GIVEN INFORMATION:
-------------------------

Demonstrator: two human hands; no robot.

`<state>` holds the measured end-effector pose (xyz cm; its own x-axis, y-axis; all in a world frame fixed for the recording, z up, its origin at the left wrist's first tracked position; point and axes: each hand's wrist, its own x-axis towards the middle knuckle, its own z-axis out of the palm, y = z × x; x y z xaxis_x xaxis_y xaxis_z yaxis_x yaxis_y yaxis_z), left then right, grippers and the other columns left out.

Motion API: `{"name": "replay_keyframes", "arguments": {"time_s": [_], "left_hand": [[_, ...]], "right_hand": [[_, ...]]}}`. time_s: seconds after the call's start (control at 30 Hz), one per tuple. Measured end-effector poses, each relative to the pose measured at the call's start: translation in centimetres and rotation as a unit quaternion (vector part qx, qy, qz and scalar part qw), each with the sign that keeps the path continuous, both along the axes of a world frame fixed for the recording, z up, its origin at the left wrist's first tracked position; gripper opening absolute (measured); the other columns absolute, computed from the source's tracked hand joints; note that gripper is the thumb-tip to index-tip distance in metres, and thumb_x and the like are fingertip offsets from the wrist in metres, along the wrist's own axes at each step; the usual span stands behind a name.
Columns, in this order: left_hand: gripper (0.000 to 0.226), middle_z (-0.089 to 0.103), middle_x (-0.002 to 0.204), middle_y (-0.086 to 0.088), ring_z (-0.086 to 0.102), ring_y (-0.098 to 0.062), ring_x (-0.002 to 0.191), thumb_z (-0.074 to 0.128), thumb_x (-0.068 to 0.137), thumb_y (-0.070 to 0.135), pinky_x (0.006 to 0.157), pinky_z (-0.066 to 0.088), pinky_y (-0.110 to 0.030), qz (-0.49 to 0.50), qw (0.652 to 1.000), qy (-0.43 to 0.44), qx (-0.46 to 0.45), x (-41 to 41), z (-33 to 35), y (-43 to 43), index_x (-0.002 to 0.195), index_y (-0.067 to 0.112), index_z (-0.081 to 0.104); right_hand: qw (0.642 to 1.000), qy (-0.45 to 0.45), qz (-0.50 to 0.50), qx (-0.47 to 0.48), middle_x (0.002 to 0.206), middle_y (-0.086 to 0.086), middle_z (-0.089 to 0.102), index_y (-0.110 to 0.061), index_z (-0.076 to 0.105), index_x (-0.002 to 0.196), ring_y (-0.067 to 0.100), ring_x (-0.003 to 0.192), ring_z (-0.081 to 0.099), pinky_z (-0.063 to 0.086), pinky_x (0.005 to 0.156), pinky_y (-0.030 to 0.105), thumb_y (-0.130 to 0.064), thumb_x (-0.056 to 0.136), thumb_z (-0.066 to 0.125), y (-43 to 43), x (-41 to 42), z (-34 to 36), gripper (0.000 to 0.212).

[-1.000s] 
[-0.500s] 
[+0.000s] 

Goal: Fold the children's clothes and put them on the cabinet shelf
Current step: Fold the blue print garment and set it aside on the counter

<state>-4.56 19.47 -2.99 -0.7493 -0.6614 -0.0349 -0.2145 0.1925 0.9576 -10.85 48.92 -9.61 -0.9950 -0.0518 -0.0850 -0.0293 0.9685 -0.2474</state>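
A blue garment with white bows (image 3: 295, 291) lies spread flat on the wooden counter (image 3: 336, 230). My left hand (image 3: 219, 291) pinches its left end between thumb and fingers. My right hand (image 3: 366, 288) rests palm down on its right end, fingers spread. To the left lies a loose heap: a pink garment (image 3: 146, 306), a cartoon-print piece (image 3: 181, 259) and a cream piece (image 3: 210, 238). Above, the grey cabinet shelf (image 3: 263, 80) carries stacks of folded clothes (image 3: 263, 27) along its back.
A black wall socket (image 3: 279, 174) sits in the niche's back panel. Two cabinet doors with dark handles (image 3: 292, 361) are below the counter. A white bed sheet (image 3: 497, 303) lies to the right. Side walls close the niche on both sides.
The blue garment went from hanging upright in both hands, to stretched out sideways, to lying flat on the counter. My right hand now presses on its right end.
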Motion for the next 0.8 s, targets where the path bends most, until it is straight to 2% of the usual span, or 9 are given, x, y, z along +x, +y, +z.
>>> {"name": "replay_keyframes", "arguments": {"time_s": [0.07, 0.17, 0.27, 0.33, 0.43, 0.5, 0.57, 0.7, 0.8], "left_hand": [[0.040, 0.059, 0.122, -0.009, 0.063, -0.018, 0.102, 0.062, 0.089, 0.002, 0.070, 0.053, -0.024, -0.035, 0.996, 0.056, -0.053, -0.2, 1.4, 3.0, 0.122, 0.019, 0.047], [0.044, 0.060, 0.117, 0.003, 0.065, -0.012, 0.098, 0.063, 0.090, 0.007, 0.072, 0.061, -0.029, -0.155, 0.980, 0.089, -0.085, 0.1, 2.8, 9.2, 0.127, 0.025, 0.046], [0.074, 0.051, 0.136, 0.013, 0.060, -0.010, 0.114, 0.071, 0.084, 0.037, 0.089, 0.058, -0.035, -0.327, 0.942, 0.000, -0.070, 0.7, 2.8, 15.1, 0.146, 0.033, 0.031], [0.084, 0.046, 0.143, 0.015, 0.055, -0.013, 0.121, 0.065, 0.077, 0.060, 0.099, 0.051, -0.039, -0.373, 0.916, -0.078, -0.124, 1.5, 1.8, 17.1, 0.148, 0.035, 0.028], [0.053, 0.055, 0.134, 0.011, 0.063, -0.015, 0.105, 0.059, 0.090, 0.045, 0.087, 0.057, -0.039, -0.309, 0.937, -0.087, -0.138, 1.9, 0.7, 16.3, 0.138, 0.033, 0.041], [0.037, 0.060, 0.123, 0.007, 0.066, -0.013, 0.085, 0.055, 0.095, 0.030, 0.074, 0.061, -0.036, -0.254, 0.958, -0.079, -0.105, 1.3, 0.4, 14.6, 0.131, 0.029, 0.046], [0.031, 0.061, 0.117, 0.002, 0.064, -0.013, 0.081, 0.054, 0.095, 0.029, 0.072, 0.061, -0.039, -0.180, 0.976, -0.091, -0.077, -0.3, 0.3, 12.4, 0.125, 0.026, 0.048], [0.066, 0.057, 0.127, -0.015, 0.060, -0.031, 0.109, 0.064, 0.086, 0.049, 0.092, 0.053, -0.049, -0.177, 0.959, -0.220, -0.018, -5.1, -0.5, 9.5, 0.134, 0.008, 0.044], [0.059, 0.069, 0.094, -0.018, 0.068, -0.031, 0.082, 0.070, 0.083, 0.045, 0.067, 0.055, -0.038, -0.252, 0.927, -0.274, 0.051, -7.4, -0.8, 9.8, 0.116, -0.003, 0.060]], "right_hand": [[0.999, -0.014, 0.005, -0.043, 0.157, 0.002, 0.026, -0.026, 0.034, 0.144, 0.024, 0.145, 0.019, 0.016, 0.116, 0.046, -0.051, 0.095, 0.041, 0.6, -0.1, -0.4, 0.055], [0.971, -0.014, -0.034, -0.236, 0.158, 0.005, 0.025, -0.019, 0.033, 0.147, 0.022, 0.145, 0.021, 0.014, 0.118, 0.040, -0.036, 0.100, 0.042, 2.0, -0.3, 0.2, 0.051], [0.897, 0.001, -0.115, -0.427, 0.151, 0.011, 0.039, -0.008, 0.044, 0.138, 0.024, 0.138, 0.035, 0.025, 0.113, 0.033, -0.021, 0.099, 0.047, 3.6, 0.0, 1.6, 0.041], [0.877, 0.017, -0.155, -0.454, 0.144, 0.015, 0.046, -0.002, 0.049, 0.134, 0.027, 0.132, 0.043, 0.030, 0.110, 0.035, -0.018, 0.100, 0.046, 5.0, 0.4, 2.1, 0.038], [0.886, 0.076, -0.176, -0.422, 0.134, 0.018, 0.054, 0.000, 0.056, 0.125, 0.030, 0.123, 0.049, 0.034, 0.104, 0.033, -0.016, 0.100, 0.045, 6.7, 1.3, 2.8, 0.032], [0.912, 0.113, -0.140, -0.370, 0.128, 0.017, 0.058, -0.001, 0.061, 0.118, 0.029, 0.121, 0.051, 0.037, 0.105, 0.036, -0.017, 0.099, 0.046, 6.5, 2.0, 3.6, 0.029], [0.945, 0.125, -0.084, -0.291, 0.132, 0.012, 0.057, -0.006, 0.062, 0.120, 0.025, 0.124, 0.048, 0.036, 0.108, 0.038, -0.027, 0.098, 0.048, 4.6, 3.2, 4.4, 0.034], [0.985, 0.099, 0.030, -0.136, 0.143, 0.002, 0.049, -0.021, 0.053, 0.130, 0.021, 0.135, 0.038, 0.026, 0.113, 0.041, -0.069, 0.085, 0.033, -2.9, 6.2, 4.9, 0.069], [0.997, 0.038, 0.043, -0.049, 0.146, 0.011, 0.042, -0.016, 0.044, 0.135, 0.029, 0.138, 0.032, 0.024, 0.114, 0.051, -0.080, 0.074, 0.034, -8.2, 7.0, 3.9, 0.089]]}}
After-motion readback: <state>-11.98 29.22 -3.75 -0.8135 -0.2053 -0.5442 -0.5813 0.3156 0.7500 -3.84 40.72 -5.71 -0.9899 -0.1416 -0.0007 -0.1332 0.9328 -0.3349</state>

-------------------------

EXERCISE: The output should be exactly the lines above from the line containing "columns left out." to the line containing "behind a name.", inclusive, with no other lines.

SOLUTION TO THIS PROBLEM:
`<state>` holds the measured end-effector pose (xyz cm; its own x-axis, y-axis; all in a world frame fixed for the recording, z up, its origin at the left wrist's first tracked position; point and axes: each hand's wrist, its own x-axis towards the middle knuckle, its own z-axis out of the palm, y = z × x; x y z xaxis_x xaxis_y xaxis_z yaxis_x yaxis_y yaxis_z), left then right, grippers and the other columns left out.

Motion API: `{"name": "replay_keyframes", "arguments": {"time_s": [_], "left_hand": [[_, ...]], "right_hand": [[_, ...]]}}`. time_s: seconds after the call's start (control at 30 Hz), one per tuple. Measured end-effector poses, each relative to the pose measured at the call's start: translation in centimetres and rotation as a unit quaternion (vector part qx, qy, qz and scalar part qw), each with the sign that keeps the path continuous, both along the axes of a world frame fixed for the recording, z up, its origin at the left wrist's first tracked position; gripper opening absolute (measured); the other columns absolute, computed from the source's tracked hand joints; note that gripper is the thumb-tip to index-tip distance in metres, and thumb_x and the like are fingertip offsets from the wrist in metres, along the wrist's own axes at each step; the usual span stands behind a name.

That concludes the response.